Write out, word for word, every line in the data below from the one containing "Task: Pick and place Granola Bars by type" to the one containing "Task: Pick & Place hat", both of them included.

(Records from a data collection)
::::

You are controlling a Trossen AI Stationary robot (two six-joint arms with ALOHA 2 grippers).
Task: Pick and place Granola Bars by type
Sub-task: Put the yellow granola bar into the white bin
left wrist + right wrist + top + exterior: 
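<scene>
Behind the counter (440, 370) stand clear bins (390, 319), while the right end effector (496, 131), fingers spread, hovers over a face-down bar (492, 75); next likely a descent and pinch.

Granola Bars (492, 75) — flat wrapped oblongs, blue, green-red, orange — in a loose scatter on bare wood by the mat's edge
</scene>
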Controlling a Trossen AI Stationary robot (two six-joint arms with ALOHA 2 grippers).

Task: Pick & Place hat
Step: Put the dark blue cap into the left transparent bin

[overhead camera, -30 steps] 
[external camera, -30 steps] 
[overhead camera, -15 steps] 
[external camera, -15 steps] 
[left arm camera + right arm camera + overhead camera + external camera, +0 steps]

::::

▶ _Answer for the task_
Task: Pick and place Granola Bars by type
Sub-task: Put the yellow granola bar into the white bin
left wrist + right wrist + top + exterior: 
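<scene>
Behind the counter (440, 370) stand clear bins (390, 319), while the right end effector (496, 131), fingers spread, hovers over a face-down bar (492, 75); next likely a descent and pinch.

Granola Bars (492, 75) — flat wrapped oblongs, blue, green-red, orange — in a loose scatter on bare wood by the mat's edge
</scene>
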Controlling a Trossen AI Stationary robot (two six-joint arms with ALOHA 2 grippers).

Task: Pick & Place hat

The exercise asks for nothing further.